Ainda não havia lido essa entrevista do Marcelino. Amei! Informalidade que deixa-nos bem próximos do que é autêntico, e distantes dos incensos perfumosos, e da (pseudo) formalidade com a qual, ainda hoje, a mídia insiste em carimbar autores e seus processo criativo. Se fosse mesmo só assim, escritores e poetas seriam os sujeitos mais chatos deste mundo.

Aos contos... (os que mais gostei)

"A Bíblia" - Poderia remeter-nos também ao "Pai, perdoai-os, eles não sabem o que fazem." Um cristo fazendo uso de linguagem mais atual: Pai, eu tentei, mas eles continuam a fazer tudo errado!!

"Criação" - Nem acho que sejam "ares meio humanos". Em minha leitura, a humanização é total. Há um certo questionamento ali. Deus necessita sono para descansar? Ah, dormiu, a vaca foi para o brejo! É o tal livre arbítrio. Deus fazendo uso daquilo que destinou ao homem. Dormir, descansar, foram escolhas Dele. Quem diria... Deus!

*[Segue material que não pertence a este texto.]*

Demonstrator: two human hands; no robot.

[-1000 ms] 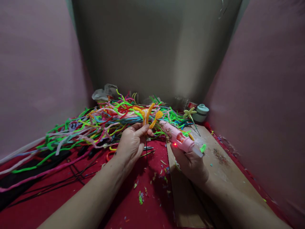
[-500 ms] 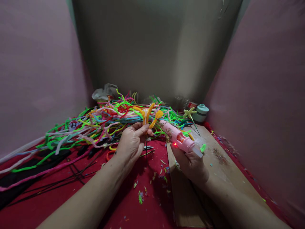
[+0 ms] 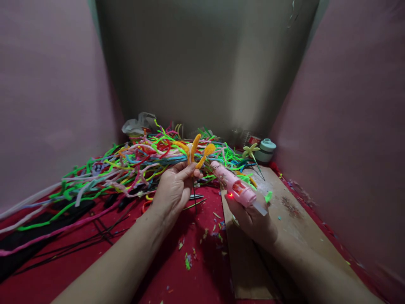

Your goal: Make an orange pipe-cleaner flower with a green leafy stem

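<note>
Pinched between the thumb and fingers of my left hand [image 3: 177,185] is an orange pipe-cleaner flower [image 3: 196,147], its petals spreading upward and a thin dark stem hanging below. My right hand [image 3: 253,217] is wrapped round a pink glue gun [image 3: 236,183] with a red light lit and a clear glue stick poking out of its rear end. The gun's nozzle end points toward the flower, a short way to its right; I cannot tell whether it touches. Behind the flower lies a big heap of colourful pipe cleaners [image 3: 126,164].
A cardboard sheet [image 3: 303,223] lies on the red cloth [image 3: 202,278] at the right. At its far end are a pale yellow flower [image 3: 251,150] and a light-green jar [image 3: 266,150]. Dark stems [image 3: 104,228] and fuzzy scraps lie on the cloth. Pink walls rise on both sides.
The orange flower has shifted slightly left and tilted a little. My right hand and the glue gun have moved slightly left and down.
</note>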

"Dia Zero" - Sem dúvidas, o que mais apreciei. O dia é Zero, o poderoso zero, - que pode ser tudo ou nada, inclusive Deus e o diabo. E "disse o homem: haja Deus! E houve Deus." Veja a dimensão que se dá, não ao homem, mas ao poder da palavra. Não há ser humano que não tenha acesso a esse poder. Talvez não saiba utilizá-lo... A palavra seria o deus criador que habita o homem.

Quintana... Só posso lhe revelar que é o meu poeta preferido.

Eliane, desejo-lhe um Feliz Ano Novo. Saúde, paz, amor e din-din no bolso.

Bjs e inté!

Marise Ribeiro disse...

Quem conta um conto aumenta um ponto. Podería ser o contrário, não acha? Quem desconta um ponto, conta um conto.
Adorei a explanação, mas acrescento a possibilidade no conto A Bíblia de ser Jesus Cristo dialogando com Deus, uma vez que o mundo já estava criado. É como se dissesse: Pai, eu falei (preguei), mas todos se fizeram de surdos!